Efficient Precision-Scalable Hardware for Microscaling (MX) Processing in Robotics Learning
Stef Cuyckens, Xiaoling Yi, Nitish Satya Murthy, Chao Fang, Marian Verhelst
TL;DR
This work tackles on-device continual learning for robotics by leveraging Microscaling (MX) data formats to reduce memory and energy while preserving gradient accuracy. It introduces a precision-scalable MX MAC unit and a square-based MX PE array that supports all MX variants and enables efficient backpropagation with reduced weight storage. Hardware evaluations against the state-of-the-art Dacapo show a 51% memory footprint reduction and 4× higher effective training throughput at iso-peak throughput, with comparable energy efficiency. The proposed GeMM core and square-block processing facilitate robust edge learning for robotics without cloud reliance.
Abstract
Autonomous robots require efficient on-device learning to adapt to new environments without cloud dependency. For this edge training, Microscaling (MX) data types offer a promising solution by combining integer and floating-point representations with shared exponents, reducing energy consumption while maintaining accuracy. However, the state-of-the-art continuous learning processor, namely Dacapo, faces limitations with its MXINT-only support and inefficient vector-based grouping during backpropagation.

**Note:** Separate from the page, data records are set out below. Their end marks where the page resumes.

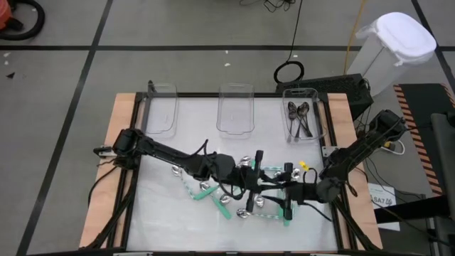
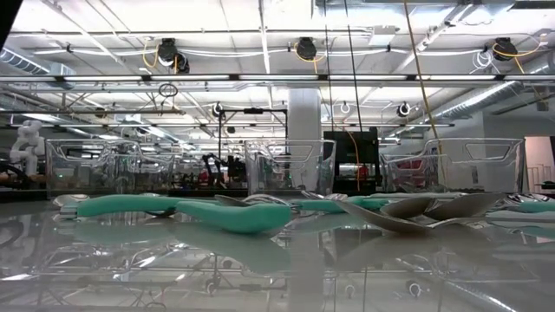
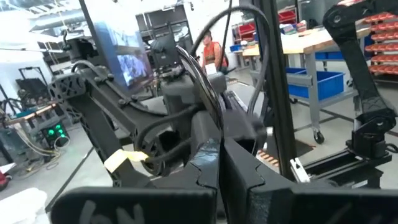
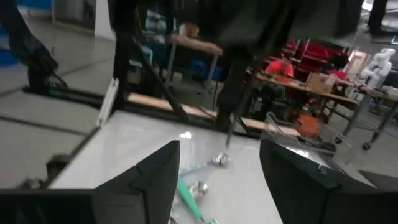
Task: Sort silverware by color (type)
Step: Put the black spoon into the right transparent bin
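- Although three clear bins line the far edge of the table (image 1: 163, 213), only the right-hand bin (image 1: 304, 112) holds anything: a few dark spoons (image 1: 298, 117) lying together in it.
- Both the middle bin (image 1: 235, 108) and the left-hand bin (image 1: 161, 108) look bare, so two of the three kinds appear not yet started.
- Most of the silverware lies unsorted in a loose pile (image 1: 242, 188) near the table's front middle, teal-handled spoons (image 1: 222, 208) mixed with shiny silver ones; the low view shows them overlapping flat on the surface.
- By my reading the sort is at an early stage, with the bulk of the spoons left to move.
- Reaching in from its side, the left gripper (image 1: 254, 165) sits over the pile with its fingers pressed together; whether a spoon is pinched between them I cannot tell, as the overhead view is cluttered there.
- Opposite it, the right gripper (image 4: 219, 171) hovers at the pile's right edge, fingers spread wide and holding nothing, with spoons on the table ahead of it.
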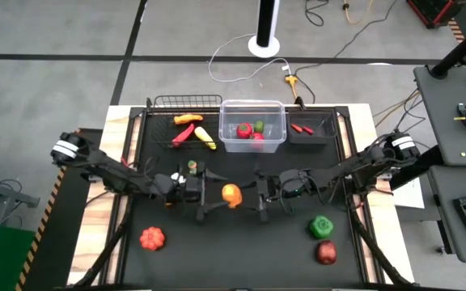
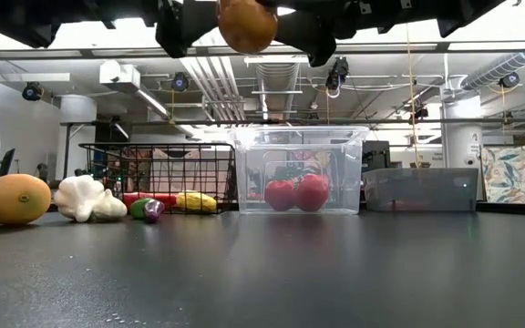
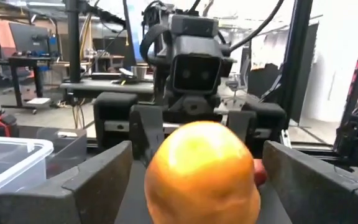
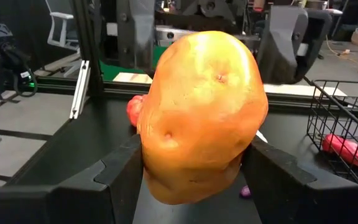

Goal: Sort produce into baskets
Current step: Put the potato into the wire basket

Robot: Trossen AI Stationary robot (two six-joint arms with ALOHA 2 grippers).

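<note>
An orange fruit (image 1: 231,195) hangs in the air over the middle of the black table, between my two grippers; the low view shows it high above the tabletop (image 2: 247,23). My right gripper (image 4: 194,180) comes from the table's right and is shut on it. My left gripper (image 3: 197,186) faces it from the left. It is open, with a finger (image 3: 98,177) on either side of the fruit and a gap showing on each side. The black wire basket (image 1: 186,121), clear bin (image 1: 253,144) and dark tray (image 1: 312,136) stand along the far edge. My right gripper pinches the orange fruit by its two opposite sides (image 4: 149,158) between its two fingers (image 4: 114,174). The fingers reach in level from the table's right side. The fruit is lifted clear of the table and stands up above the fingers.
Corn, a chilli and an orange piece lie in the wire basket; tomatoes and a green piece in the bin; red chillies in the tray. A red-orange pumpkin (image 1: 152,238) sits near left. A green pepper (image 1: 321,226) and a red fruit (image 1: 326,252) sit near right. Garlic (image 2: 80,196) lies apart.
</note>
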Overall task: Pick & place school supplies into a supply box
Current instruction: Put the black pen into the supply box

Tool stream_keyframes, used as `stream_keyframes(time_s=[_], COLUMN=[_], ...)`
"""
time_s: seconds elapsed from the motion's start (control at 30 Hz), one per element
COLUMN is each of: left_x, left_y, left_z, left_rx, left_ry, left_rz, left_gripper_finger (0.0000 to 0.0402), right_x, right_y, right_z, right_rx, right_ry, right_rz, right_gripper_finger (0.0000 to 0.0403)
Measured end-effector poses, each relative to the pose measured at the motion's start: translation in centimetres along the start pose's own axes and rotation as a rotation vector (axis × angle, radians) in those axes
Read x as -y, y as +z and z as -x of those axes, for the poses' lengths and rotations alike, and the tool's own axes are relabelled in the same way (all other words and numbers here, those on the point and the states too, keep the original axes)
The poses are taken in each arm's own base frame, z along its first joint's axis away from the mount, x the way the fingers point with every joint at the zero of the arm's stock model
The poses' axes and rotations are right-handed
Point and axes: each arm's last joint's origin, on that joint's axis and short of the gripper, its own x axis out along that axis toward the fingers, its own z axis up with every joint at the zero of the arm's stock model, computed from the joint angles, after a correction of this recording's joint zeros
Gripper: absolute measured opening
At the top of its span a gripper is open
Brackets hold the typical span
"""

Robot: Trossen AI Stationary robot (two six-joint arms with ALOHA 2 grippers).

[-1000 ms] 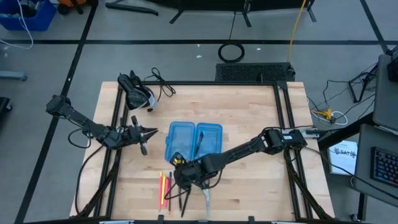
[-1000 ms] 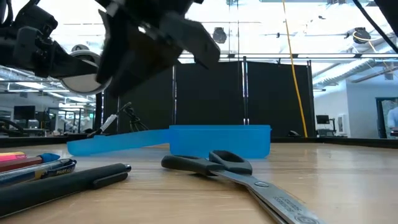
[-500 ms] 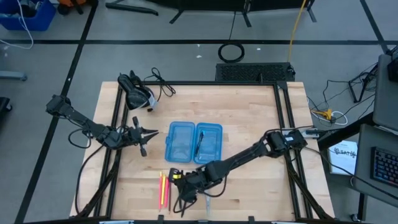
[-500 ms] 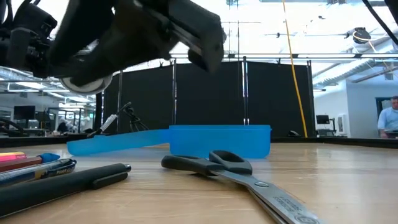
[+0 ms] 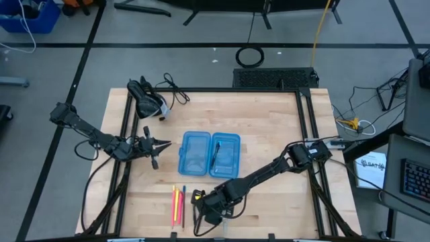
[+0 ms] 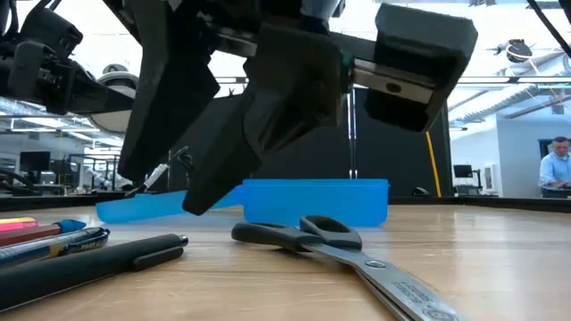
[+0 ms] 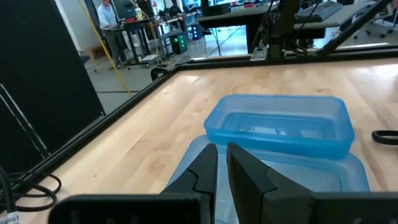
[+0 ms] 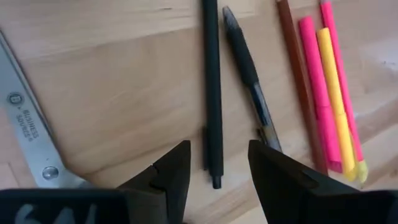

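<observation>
The open blue supply box [image 5: 208, 154] lies mid-table with a black pen [image 5: 216, 154] in its right half. Near the front edge lie two more black pens [image 8: 212, 93] [image 8: 249, 81], a brown pencil [image 8: 300, 81], pink [image 8: 316, 87] and yellow [image 8: 339, 99] markers, and black-handled scissors [image 6: 335, 242]. My right gripper [image 8: 217, 165] hangs open just above the longer black pen, a finger on each side of it, touching nothing. My left gripper [image 5: 161, 142] waits shut, left of the box.
A black device with cables [image 5: 149, 99] lies at the far left corner. The black frame rails [image 5: 306, 134] run along the table's sides. Bare wood [image 5: 269, 121] stretches right of and behind the box. A person [image 6: 558, 165] shows in the room beyond.
My right gripper has moved from the box's near end toward the table's near edge and down. It has rolled at the wrist and now hangs over the pens and scissors. Its fingers stay apart. Nothing on the table has shifted.
</observation>
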Motion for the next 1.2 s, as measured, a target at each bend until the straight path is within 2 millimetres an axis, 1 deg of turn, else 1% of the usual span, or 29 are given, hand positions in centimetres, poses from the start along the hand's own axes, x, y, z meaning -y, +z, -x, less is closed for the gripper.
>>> stream_keyframes(time_s=[0.1,0.23,0.43,0.67,0.77,0.83,0.93,1.07,1.2], left_x=[0.0,0.0,0.0,0.0,0.0,0.0,0.0,0.0,0.0], left_y=[0.0,-0.2,-0.5,-0.7,-0.7,-0.7,-0.8,-0.9,-0.9], left_z=[0.0,0.0,0.0,0.0,0.0,0.0,0.0,0.0,0.0], left_rx=[-0.003,-0.012,-0.04,-0.054,-0.054,-0.054,-0.06,-0.069,-0.07], left_ry=[0.0,0.001,0.002,0.003,0.003,0.004,0.004,0.005,0.005], left_rz=[0.016,0.031,0.034,0.038,0.038,0.038,0.032,0.023,0.022], left_gripper_finger=[0.0042,0.0042,0.0042,0.0042,0.0042,0.0042,0.0042,0.0042,0.0042], right_x=[-0.1,0.2,1.1,1.2,1.1,0.8,0.8,0.8,0.9], right_y=[0.0,-0.7,-1.1,-1.4,-1.4,-1.8,-2.1,-2.2,-2.9], right_z=[-0.2,-0.6,-0.5,-0.5,-1.3,-2.1,-2.7,-2.9,-3.3], right_rx=[0.02,0.034,0.114,0.138,0.147,0.132,0.126,0.118,0.112], right_ry=[0.002,-0.014,-0.005,0.029,0.026,0.048,0.048,0.035,0.061], right_rz=[-0.003,-0.032,-0.052,-0.058,-0.067,-0.078,-0.081,-0.084,-0.096], right_gripper_finger=[0.0153,0.0153,0.0153,0.0153,0.0153,0.0153,0.0153,0.0153,0.0153])
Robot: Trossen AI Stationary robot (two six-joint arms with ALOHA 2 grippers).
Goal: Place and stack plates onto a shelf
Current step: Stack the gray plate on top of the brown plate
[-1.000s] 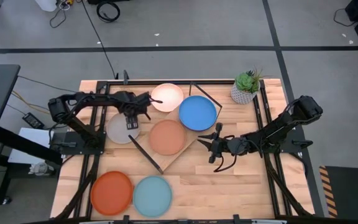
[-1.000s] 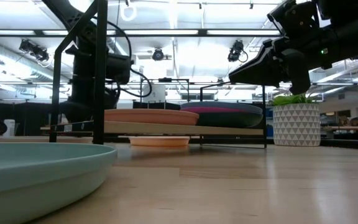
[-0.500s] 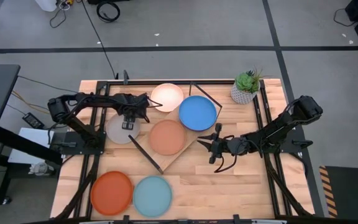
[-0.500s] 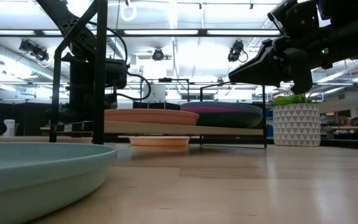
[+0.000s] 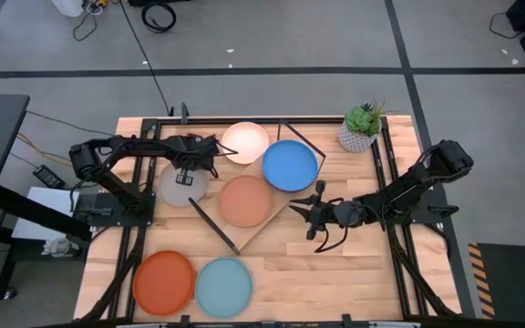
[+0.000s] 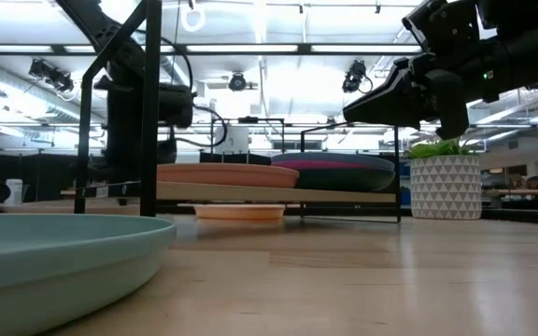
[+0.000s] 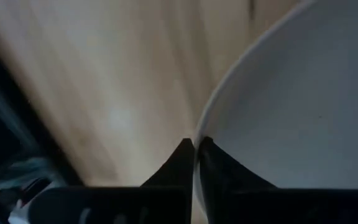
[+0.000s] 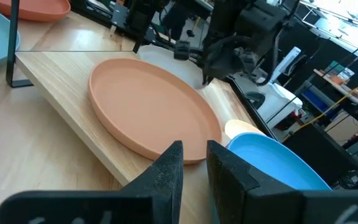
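Observation:
My left gripper point(image 5: 188, 175) is shut on the pale grey plate point(image 5: 176, 189), which lies on the table just left of the shelf point(image 5: 276, 217). The salmon plate point(image 5: 245, 200) and the blue plate point(image 5: 290, 164) sit on the shelf board. The low view shows a magenta rim point(image 6: 330, 162) and a dark teal plate point(image 6: 339, 176) there. The cream plate point(image 5: 244, 141) lies on the table beyond the shelf. The orange plate point(image 5: 164, 281) and the light blue plate point(image 5: 222, 286) lie near the front edge. My right gripper point(image 5: 301, 217) hovers open by the shelf's right end. My left gripper pinches the grey plate's rim point(image 7: 199, 124) on the plate's far right side, one finger point(image 7: 229, 177) over the plate's inside and the other outside it. The fingers come from above, pointing down. In the high view the plate still appears to lie flat on the table.
A small green plant in a white pot point(image 5: 361, 128) stands at the far right corner. The shelf's thin black rod frame point(image 5: 212, 228) rises around the board. Black arm frames run along both table sides. Bare wood lies between the shelf and the front plates.
My left gripper has shifted a little toward the table's far edge over the grey plate and has shut on its rim. The plates have stayed where they were.

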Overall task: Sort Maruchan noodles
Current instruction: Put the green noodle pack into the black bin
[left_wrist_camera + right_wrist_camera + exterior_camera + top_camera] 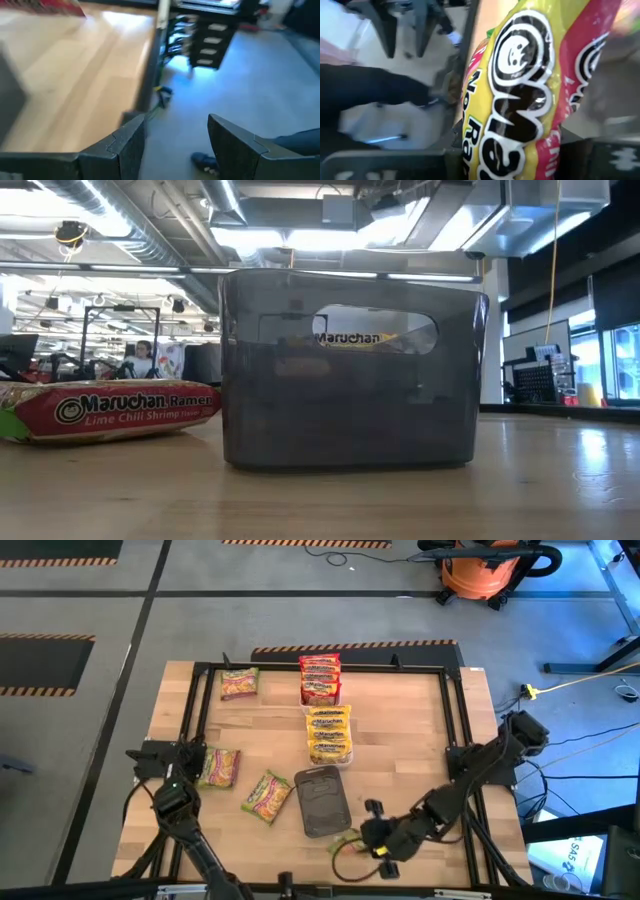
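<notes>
Wooden surface (400,730) under your arms carries red, yellow and green-pink noodle packets (327,733) behind a dark tray (322,802). Your right claw (377,852) pinches one green-pink packet (530,95) beside the tray; your left claw (175,145) waits, fingers spread, empty.

A green-and-pink packet (530,95) is seen up close, filling most of the frame and gripped between the right gripper's (520,160) dark fingers (615,157). Floor and dark legs are seen behind it.
</notes>
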`<act>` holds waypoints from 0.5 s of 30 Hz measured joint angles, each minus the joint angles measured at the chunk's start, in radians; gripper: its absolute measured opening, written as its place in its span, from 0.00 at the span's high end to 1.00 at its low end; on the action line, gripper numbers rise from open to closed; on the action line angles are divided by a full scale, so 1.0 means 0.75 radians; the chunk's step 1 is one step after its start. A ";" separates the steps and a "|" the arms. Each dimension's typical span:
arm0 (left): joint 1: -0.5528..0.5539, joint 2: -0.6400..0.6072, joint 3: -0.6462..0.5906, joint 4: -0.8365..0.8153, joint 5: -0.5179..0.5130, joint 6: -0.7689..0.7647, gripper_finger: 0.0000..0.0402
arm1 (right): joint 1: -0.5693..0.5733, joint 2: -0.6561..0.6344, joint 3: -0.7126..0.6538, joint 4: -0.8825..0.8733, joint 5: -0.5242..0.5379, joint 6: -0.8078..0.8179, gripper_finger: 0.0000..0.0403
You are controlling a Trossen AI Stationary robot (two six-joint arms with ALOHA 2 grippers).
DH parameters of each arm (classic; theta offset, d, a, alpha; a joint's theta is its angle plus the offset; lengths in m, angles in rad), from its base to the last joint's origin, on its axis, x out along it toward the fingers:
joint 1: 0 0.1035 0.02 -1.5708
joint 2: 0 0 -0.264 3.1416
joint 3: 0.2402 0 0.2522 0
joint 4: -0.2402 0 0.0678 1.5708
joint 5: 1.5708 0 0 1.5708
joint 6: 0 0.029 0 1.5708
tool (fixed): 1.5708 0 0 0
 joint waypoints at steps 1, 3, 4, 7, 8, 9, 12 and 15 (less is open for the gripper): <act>-0.010 -0.006 0.000 -0.056 -0.033 -0.022 0.48 | -0.021 0.000 0.031 -0.039 0.018 -0.047 0.74; -0.026 -0.017 -0.001 -0.167 -0.087 -0.095 0.48 | -0.074 0.000 0.080 -0.083 0.032 -0.153 0.75; -0.033 -0.025 -0.001 -0.224 -0.107 -0.138 0.48 | -0.104 0.000 0.099 -0.093 0.035 -0.211 0.75; -0.045 -0.051 -0.001 -0.406 -0.108 -0.298 0.48 | -0.211 -0.001 0.134 -0.103 0.020 -0.381 0.75; -0.045 -0.058 -0.001 -0.470 -0.096 -0.357 0.48 | -0.250 0.000 0.142 -0.106 0.008 -0.434 0.75; -0.045 -0.065 -0.001 -0.535 -0.088 -0.405 0.48 | -0.285 0.001 0.152 -0.105 -0.005 -0.480 0.75; -0.050 -0.091 -0.001 -0.732 -0.100 -0.537 0.48 | -0.403 0.033 0.184 -0.111 -0.076 -0.583 0.75; -0.051 -0.098 0.000 -0.952 -0.128 -0.708 0.48 | -0.509 0.086 0.192 -0.115 -0.165 -0.655 0.75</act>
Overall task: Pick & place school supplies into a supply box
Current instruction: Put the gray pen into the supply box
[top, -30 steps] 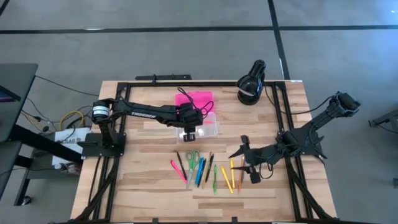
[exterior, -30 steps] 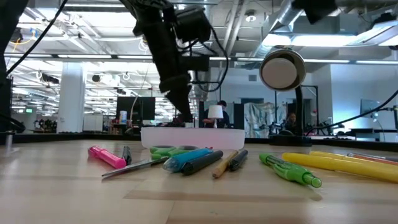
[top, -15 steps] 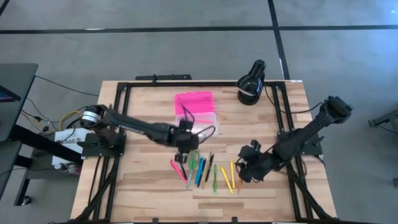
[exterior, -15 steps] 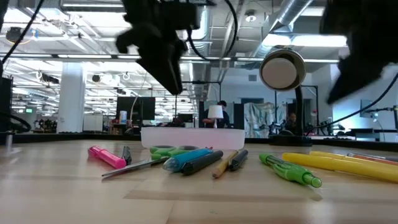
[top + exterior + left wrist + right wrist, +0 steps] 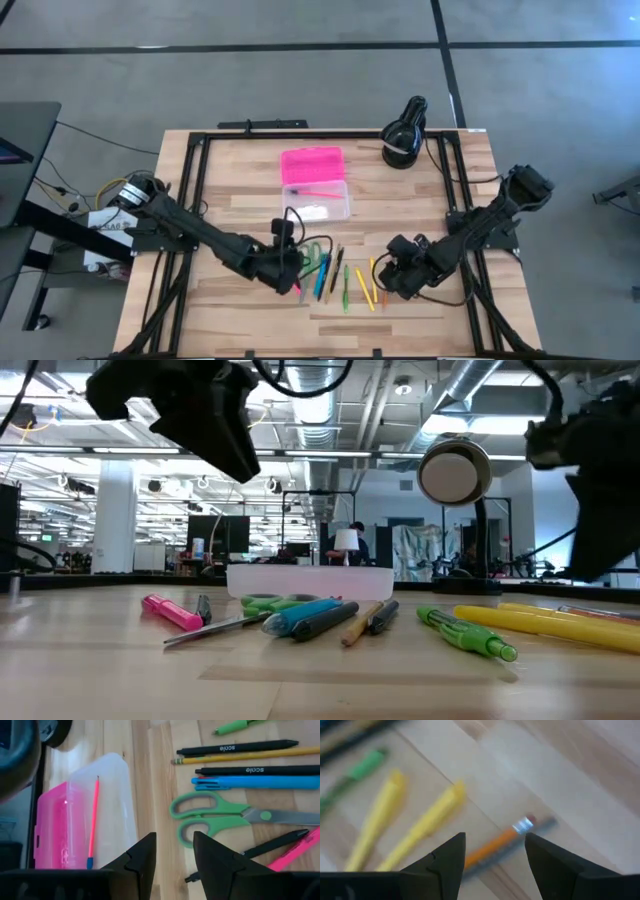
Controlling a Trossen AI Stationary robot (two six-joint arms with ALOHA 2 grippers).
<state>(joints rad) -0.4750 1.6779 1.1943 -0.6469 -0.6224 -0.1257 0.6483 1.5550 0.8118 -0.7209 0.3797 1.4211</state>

In this paper, we present, to the best of our knowledge, the first work that addresses these limitations with two key innovations: (1) a precision-scalable arithmetic unit that supports all six MX data types by exploiting sub-word parallelism and unified integer and floating-point processing; and (2) support for square shared exponent groups to enable efficient weight handling during backpropagation, removing storage redundancy and quantization overhead. We evaluate our design against Dacapo under iso-peak-throughput on four robotics workloads in TSMC 16nm FinFET technology at 400MHz, reaching a 51% lower memory footprint, and 4x higher effective training throughput, while achieving comparable energy efficiency, enabling efficient robotics continual learning at the edge.